» **What you have to do**:
Please write out exactly, without any picture, each line from the first in the listing through the line that includes "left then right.".

» **Dataset extract**:

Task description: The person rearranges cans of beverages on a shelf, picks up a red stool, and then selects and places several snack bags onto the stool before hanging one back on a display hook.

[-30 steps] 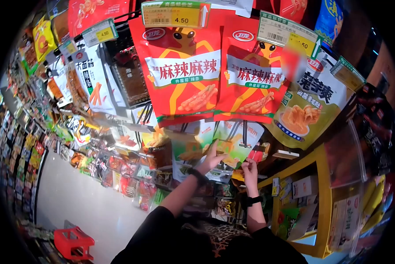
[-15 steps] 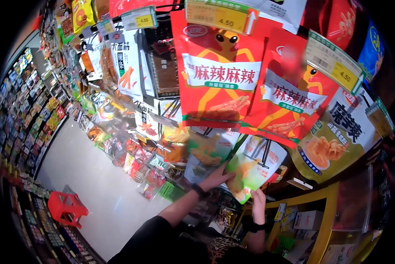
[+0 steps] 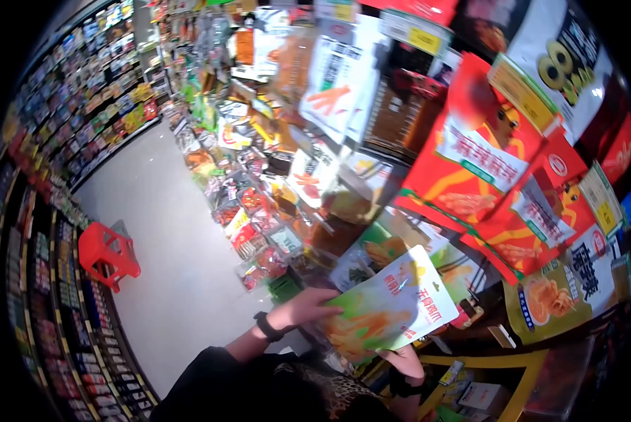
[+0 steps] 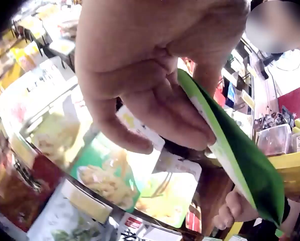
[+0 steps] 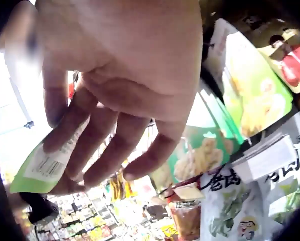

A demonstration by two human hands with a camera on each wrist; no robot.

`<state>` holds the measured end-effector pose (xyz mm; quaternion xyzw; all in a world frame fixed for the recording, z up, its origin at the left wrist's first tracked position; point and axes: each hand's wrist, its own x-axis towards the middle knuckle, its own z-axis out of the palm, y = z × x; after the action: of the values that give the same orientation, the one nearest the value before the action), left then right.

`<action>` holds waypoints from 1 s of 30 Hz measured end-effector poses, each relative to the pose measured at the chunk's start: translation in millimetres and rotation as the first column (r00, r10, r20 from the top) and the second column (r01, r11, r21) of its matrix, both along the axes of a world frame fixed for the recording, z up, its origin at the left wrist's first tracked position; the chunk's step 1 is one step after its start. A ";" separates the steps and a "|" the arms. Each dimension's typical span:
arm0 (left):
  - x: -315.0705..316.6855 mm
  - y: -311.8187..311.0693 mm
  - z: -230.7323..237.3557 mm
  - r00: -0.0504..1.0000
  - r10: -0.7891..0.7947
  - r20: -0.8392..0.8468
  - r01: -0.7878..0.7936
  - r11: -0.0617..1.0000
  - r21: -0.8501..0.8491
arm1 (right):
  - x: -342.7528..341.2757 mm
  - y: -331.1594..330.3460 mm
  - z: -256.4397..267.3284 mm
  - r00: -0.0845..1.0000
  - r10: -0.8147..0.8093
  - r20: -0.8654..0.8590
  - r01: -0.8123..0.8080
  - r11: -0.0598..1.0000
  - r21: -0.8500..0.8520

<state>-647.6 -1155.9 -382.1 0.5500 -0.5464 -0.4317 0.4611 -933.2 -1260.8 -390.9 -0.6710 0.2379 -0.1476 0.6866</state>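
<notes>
Pinching a snack pouch by its edges, left grip, right grip, red packets nearby

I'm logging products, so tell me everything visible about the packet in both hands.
The packet looks like plastic film, with a white top bearing a hanging hole and red characters, then green around pictured yellowish food. Its other side carries a barcode. It slants in front of hanging bags, top to the upper right in the head view; the left hand and right hand grip its edges.
</notes>
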 end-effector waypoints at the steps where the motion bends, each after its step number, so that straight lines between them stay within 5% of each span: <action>1: 10.5 18.2 9.6 0.998 0.033 0.045 -0.033 0.999 0.012 | 15.3 1.9 5.1 0.998 0.055 -0.027 -0.055 0.998 -0.013; 3: 30.7 58.2 23.0 0.989 0.107 0.107 -0.114 0.991 0.071 | 46.9 10.4 11.8 0.983 0.165 -0.080 -0.168 0.985 -0.036; 7: 62.3 143.1 14.0 0.954 0.232 0.191 -0.246 0.968 0.052 | 114.5 36.9 11.9 0.938 0.345 -0.017 -0.328 0.875 -0.357; 10: 79.0 207.6 21.6 0.953 0.288 0.096 -0.296 0.952 0.083 | 170.8 69.7 18.0 0.905 0.419 -0.079 -0.419 0.840 -0.343; 13: 99.3 268.0 18.3 0.907 0.375 0.190 -0.414 0.875 0.252 | 227.4 108.3 5.5 0.877 0.480 -0.035 -0.453 0.799 -0.395; 19: 136.4 385.4 -3.7 0.690 0.718 0.093 -0.722 0.675 0.150 | 332.0 201.6 7.8 0.739 0.673 0.018 -0.588 0.658 -0.469; 22: 142.4 430.7 11.8 0.558 0.830 -0.021 -0.820 0.555 0.141 | 367.7 242.3 -1.5 0.637 0.770 -0.041 -0.738 0.593 -0.324; 26: 142.0 470.6 16.6 0.317 0.935 -0.162 -0.930 0.340 0.142 | 410.7 302.0 21.3 0.473 0.881 -0.012 -0.874 0.467 -0.133; 30: 142.2 495.9 8.3 0.171 0.961 -0.219 -0.960 0.213 0.181 | 443.6 333.8 16.2 0.390 0.916 -0.098 -0.911 0.368 -0.184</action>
<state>-505.4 -660.0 -373.8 0.7020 -0.0066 -0.1203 0.7020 -489.6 -927.0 -374.7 -0.7564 -0.1965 0.2250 0.5820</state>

» **Your solution**:
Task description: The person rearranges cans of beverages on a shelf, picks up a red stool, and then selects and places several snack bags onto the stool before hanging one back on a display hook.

[-30 steps] 
[-15 steps] 
[+0 steps] 
[+0 steps] 
[+0 steps] 

A demonstration by two human hands with a camera on each wrist; no robot.

`<state>` holds the measured end-effector pose (xyz mm; quaternion xyzw; all in a world frame fixed for the recording, z up, its origin at the left wrist's first tracked position; point and axes: each hand's wrist, its own x-axis towards the middle knuckle, its own z-axis out of the palm, y = z × x; after the action: of the values that give the same orientation, the one nearest the value before the action), left then right.

Nothing else is needed for the answer.